Dear Friends~
I don’t know about you, but there has been plenty going on of late that I’d much prefer were otherwise. This includes struggles on the global, national, and personal front; they take turns, it seems, in weighing most heavily on my heart. I notice how the extended darkness, and cold, and pervasive, and, at times, forced gaiety of the season can seem to amplify the weight of the challenges we face individually and collectively.
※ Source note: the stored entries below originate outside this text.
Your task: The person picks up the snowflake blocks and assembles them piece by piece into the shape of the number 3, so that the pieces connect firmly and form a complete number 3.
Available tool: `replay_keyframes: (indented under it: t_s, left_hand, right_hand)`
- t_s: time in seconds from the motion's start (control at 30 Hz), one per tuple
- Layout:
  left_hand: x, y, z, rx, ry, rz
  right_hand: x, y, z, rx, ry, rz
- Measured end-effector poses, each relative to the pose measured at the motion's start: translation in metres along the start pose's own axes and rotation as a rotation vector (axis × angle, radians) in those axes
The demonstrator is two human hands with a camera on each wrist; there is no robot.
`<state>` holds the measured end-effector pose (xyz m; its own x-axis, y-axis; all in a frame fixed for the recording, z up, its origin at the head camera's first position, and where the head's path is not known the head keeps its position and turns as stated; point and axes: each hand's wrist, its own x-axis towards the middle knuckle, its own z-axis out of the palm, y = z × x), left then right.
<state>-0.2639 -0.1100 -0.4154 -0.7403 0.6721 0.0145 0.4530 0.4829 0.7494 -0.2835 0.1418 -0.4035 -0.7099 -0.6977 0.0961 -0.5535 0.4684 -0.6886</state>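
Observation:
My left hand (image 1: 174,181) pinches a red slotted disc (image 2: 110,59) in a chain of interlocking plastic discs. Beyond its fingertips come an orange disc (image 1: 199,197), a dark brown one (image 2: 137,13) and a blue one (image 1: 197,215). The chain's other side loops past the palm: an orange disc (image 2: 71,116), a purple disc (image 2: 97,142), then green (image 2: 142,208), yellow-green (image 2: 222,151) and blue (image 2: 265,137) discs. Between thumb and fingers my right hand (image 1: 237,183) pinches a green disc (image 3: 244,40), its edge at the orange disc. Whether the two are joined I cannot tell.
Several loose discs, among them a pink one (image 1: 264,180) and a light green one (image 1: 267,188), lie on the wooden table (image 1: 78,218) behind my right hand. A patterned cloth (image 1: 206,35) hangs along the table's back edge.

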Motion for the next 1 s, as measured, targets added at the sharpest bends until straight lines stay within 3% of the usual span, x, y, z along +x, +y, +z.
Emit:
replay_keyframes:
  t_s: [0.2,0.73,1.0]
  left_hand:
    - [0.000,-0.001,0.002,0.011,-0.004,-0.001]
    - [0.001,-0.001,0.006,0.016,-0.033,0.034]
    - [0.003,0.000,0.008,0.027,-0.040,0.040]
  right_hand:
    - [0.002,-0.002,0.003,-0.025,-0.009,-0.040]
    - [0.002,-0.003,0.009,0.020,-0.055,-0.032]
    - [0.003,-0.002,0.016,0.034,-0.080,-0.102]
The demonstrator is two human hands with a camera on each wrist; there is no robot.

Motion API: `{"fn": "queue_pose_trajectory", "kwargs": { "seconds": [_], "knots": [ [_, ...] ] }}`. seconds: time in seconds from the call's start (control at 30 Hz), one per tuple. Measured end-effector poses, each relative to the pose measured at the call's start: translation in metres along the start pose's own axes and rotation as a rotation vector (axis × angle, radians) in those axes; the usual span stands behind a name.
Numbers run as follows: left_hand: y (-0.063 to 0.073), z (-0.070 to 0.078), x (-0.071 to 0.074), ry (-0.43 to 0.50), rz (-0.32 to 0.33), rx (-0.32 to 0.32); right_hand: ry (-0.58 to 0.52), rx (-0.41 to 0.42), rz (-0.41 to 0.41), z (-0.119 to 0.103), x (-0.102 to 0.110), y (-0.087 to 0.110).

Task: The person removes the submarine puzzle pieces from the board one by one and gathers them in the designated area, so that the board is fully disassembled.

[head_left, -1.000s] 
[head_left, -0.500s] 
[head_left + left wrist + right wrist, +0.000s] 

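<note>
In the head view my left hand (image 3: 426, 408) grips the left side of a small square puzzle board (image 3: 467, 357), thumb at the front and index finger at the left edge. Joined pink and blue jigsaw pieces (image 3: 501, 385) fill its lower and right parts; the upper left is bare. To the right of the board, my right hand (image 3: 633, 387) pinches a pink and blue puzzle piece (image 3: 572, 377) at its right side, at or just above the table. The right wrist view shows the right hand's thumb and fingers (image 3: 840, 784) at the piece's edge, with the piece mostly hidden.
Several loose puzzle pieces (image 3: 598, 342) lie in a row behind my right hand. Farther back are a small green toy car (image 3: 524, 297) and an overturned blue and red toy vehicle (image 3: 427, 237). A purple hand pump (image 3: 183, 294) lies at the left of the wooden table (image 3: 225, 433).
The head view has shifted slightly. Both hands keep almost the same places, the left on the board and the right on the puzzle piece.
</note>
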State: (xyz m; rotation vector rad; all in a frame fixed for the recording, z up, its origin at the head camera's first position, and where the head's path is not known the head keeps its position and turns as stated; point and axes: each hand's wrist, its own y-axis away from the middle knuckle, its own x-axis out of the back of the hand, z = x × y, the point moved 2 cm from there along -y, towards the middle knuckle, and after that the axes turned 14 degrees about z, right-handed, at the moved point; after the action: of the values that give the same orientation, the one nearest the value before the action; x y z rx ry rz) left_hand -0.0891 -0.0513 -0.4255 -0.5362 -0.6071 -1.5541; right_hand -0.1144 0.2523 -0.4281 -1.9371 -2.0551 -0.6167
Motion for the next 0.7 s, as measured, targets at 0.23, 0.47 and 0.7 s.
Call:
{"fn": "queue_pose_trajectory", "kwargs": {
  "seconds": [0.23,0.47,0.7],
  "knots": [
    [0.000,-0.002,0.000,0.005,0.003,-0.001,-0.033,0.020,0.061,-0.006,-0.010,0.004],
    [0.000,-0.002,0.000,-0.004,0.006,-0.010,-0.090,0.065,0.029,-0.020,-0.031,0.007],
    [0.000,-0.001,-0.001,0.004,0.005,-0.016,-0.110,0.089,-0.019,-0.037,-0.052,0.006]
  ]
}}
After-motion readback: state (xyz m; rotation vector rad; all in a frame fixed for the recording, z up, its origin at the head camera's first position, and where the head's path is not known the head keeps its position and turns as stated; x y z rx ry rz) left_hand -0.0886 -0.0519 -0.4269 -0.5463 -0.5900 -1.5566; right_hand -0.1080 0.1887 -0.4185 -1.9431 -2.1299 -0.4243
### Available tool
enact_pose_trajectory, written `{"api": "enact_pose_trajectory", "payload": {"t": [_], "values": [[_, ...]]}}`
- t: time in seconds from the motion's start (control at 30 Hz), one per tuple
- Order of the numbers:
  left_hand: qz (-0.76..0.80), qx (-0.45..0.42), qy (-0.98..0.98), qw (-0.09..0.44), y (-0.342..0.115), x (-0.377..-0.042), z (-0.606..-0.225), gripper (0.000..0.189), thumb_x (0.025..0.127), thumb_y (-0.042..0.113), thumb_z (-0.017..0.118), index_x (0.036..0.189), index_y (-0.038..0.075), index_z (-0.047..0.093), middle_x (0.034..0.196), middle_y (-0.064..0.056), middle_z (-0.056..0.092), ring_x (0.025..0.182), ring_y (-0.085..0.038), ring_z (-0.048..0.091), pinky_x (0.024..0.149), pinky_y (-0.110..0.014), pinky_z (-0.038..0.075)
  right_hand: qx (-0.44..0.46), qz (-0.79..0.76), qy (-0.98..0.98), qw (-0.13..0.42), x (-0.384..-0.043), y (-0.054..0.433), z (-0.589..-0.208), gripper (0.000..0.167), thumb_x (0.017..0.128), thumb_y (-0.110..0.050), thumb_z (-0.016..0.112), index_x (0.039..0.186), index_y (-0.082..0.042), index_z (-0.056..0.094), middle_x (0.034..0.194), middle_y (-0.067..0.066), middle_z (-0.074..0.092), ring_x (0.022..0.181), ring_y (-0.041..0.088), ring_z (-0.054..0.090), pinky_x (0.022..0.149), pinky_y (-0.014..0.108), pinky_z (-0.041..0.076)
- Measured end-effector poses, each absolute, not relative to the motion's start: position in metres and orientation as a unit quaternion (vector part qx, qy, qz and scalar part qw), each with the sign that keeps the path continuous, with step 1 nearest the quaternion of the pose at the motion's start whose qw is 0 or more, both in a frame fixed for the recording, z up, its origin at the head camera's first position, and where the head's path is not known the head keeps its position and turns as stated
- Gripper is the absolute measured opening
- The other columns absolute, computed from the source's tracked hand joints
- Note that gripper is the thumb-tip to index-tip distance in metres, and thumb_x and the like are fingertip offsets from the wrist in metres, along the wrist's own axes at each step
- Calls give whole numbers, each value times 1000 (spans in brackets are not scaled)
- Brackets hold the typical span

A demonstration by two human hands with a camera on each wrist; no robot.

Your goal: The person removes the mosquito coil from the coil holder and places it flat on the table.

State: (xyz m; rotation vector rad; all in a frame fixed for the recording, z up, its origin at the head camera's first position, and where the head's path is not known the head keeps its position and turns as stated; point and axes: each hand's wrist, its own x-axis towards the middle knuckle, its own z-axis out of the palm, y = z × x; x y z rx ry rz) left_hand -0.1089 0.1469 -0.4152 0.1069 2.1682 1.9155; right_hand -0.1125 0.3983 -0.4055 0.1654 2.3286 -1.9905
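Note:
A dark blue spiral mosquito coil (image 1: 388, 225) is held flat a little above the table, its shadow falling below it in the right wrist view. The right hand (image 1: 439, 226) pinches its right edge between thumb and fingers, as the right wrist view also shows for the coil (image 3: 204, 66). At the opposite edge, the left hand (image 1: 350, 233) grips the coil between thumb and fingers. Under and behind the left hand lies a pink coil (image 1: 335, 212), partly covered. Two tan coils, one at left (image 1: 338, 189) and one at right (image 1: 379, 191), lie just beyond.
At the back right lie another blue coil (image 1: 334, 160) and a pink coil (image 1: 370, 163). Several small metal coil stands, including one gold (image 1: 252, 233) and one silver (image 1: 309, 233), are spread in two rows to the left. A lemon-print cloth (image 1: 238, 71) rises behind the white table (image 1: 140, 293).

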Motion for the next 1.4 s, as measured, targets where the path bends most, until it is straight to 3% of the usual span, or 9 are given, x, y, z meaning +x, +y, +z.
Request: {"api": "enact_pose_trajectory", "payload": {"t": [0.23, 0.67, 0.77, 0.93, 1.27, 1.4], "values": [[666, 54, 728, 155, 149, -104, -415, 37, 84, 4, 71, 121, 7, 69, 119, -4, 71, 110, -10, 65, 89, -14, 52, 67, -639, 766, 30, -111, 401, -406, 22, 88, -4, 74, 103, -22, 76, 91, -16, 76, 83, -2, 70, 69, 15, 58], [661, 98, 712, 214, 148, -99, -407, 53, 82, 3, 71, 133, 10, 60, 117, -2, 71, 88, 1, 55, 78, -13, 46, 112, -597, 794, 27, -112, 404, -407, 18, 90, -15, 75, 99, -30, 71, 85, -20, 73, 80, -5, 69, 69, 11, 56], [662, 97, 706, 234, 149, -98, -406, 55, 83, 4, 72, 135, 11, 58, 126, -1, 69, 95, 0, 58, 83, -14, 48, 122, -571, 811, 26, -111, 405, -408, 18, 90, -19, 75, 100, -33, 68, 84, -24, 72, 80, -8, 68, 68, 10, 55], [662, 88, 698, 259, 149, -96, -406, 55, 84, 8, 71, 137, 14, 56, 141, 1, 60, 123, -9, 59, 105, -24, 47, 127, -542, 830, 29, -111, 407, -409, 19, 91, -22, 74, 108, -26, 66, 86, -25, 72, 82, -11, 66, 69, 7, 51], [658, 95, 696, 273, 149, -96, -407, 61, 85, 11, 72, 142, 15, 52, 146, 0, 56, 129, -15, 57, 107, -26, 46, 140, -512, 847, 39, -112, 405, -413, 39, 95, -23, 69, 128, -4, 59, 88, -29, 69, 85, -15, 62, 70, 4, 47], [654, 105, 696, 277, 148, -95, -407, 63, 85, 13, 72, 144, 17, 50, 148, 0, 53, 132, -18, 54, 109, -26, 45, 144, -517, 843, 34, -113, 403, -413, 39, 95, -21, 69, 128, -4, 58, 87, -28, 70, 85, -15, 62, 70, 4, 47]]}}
Part of my family’s tradition is the celebration of Christmas. We put up lights–lots of them–outdoors, indoors, on trees, wreaths, stars, mantle. They are a large part of the delight of the season for me, bringing as they do, such cheeriness, warmth, and illumination. Lately, my practice has been to sit in the wee hours of the morning, with the glow of lights in front of me. The deep darkness outside becomes a cloak that I draw around me for support and comfort. In the stillness, I settle, opening to the pangs of grief for the pain in our world that manifest as tension in my chest, a tugging heaviness that pulls just above the solar plexus. I follow the breath in and out. Filling, emptying. I hear the words: “This is what ‘whole’ and ‘complete’ looks like right now.”
It was Melissa Blacker (www.melissablacker.com), former co-Director of Professional Training at the UMASS Center for Mindfulness, Zen priest, and long-time mentor and guide, who said this to me several years ago while I was in the midst of intense distress and a flare-up of what had not yet been diagnosed as chronic Lyme disease. It landed as a powerful instruction, reminding me of what is so easy to forget when in pain, grief, despair: I am already larger than the distress I am experiencing. I am larger than any emotion, thought, illness or loss that is arising. From this largeness, wholeness, it might be possible to hold what’s here, and not feel diminished by it. It might just be possible to enter, again, into full engagement with the world, with all its’ sorrows and joys, and do what we can to alleviate suffering, injustice, hatred and confusion, out of kindness and with love.
As we head into the holidays marking the close of one year, and the brand new start of another, my wish for you is to come back, again and again, to the felt sense of your own vast heart. Stillness and silence are reliable doorways in. So are singing, laughter, walks in nature, the sight of snow. Re-entering this spaciousness, may you know, again, who you already are: radiantly whole, and utterly complete, whatever that might look like right now.